The phrase, “you were only ever a child,” stops me, its placement in the poem fills me with empathy; it’s absolution, conspiracy, sacrament.
Noticing and tracking animals is how Gray is able to visualize and show us her most naked self, stripped of clothing and artifice. In “Trace Tracking,” she describes how it’s done: “With repetition you see patterns. Then it’s a softening and a scanning. You can feel it in your palms and the weight of your heel. Pause. Your peripheral vision is your third eye, it pulsates, but does not blink. Lower. She drops into her animal body.” Shifting pronouns is a way of inducing the reader into the experience.

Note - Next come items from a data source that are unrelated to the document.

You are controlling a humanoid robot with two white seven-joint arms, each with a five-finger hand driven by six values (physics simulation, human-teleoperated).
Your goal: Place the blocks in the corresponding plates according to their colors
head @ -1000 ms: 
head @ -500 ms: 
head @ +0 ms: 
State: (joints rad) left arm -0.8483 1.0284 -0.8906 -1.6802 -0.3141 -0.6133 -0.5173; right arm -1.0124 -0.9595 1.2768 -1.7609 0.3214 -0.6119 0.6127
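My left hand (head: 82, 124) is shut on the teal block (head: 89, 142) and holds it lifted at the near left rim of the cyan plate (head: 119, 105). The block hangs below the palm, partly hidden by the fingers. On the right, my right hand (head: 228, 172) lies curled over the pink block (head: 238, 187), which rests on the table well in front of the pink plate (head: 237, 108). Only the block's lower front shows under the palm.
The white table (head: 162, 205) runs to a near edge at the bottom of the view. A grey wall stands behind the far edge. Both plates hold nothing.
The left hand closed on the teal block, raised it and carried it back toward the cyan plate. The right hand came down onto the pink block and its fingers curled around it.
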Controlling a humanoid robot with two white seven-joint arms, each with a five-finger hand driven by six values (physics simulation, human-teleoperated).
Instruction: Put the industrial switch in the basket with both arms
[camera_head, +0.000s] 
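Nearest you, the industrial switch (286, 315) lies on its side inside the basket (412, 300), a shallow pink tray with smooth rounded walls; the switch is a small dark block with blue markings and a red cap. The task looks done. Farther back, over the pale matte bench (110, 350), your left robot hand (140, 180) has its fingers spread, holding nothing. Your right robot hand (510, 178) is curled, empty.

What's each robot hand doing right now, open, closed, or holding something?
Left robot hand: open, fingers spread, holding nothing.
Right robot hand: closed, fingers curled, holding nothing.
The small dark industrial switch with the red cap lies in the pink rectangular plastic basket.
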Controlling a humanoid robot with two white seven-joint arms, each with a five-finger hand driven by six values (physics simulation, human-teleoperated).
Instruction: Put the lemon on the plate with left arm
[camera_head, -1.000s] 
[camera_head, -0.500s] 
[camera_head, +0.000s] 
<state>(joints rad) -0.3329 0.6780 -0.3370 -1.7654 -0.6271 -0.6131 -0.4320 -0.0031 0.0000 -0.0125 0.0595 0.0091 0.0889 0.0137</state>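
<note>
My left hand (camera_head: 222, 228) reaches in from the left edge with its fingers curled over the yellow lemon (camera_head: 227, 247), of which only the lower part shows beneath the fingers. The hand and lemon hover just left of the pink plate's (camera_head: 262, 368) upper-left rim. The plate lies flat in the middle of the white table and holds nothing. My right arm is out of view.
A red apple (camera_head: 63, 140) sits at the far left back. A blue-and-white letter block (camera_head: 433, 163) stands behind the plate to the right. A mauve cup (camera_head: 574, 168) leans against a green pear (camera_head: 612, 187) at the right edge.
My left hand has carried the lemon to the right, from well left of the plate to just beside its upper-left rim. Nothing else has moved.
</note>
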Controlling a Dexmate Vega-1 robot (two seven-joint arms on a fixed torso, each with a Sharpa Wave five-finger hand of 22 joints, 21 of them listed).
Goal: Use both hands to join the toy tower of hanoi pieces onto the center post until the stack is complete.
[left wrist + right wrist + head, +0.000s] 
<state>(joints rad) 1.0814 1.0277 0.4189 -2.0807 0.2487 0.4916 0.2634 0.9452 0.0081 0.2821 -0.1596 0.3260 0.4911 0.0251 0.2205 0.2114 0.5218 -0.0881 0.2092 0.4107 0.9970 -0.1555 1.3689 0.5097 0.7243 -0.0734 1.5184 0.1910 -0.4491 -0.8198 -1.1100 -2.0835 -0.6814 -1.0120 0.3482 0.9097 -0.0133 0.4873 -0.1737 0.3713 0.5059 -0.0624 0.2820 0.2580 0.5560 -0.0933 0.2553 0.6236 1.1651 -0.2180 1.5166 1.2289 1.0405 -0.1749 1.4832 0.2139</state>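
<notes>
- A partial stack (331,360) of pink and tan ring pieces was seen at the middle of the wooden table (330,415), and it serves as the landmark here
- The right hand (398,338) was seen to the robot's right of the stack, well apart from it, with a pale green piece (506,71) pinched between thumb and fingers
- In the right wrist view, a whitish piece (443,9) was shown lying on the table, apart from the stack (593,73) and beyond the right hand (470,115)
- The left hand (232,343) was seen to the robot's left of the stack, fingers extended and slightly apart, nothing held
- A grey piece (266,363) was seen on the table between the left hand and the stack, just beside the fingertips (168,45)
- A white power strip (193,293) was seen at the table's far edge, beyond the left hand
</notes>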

As Gray’s reader, I found the most moving poems in this book are what I will call her “mother” poems—poems where she explores herself as mother. She offers the voice of a mother’s torn emotions in this lament in “The Season of Motherhood,”
She is walking forward,
away from my stillness,
my lungs punctuated with sad poems and a pile of unclaimed bones
as I am always, always
watching for moments of myself to guard her against.
In “When the Shooter Comes: Instructions for My Daughter,” Gray admits, “we don’t have time for your human needs.” Her instructions are all bluff, spoken with the helplessness we feel about keeping our children safe:
Sit still as the broom
and steady your breath.
Think of the opossum,
your favorite animal,
emitting the smell of decay to trick the predators
among us.
In “Fog Bank,” Gray boldly announces a nursing mother’s secret, one that I relate to deeply in my own experience, but have never heard expressed so honestly:
“I could have nursed him from a thousand breasts I have grown for these very moments. This is also true, undress me and you will see. Rows and rows of breasts, a monster of give and gaze. If you have ever nursed someone you know, you understand it is not sexual but it blurs lines so deeply that the next time you let someone touch you, you confuse mothering for fucking.”
And in “Keep You Here,” a mother’s desire to hold on to the earliest days of her child’s life are etched in metaphor, “I want to put you in a glass jar / with your pink cheeks and spider leg lashes.”
There are memorable lines in so many of these poems, I can only share a few here:
And I look to you for the first time, thinking
as trees do,
that I have never been loved. (“The Cypress and the Harrier”)
There was once a whale that said
I will not go back to land.
I will not go back. (“On Becoming a Whale”)
I want the animal of us in den, digging hole, as we dream back the fox, the bobcat, the love of vulture pretty. (25 Things I Want During a Pandemic: A List, Also a Love Poem”)
Instructions for an Animal Body is a collection of poems full of intuitive wisdom; somehow ancient and timely at once. They remind us that time has extinguished neither violence nor kindheartedness. They track the small acts of brutality that lead to endless hatred, war, rape, and captivity, while murmuring a more compassionate approach—one that requires listening to softer voices. Gray shows us a restorative pathway for healing from violence, a consciousness-laden vision of reparation and reconstruction that requires a new language. In these poems, she delivers a story in which healing the child heals the mother; healing the mother heals the lover; healing the lover heals the trespasser; healing the trespasser heals the violator. There is hope in this new language that does not rely on capitulation to wrongdoing. Healing the violator might even heal the earth.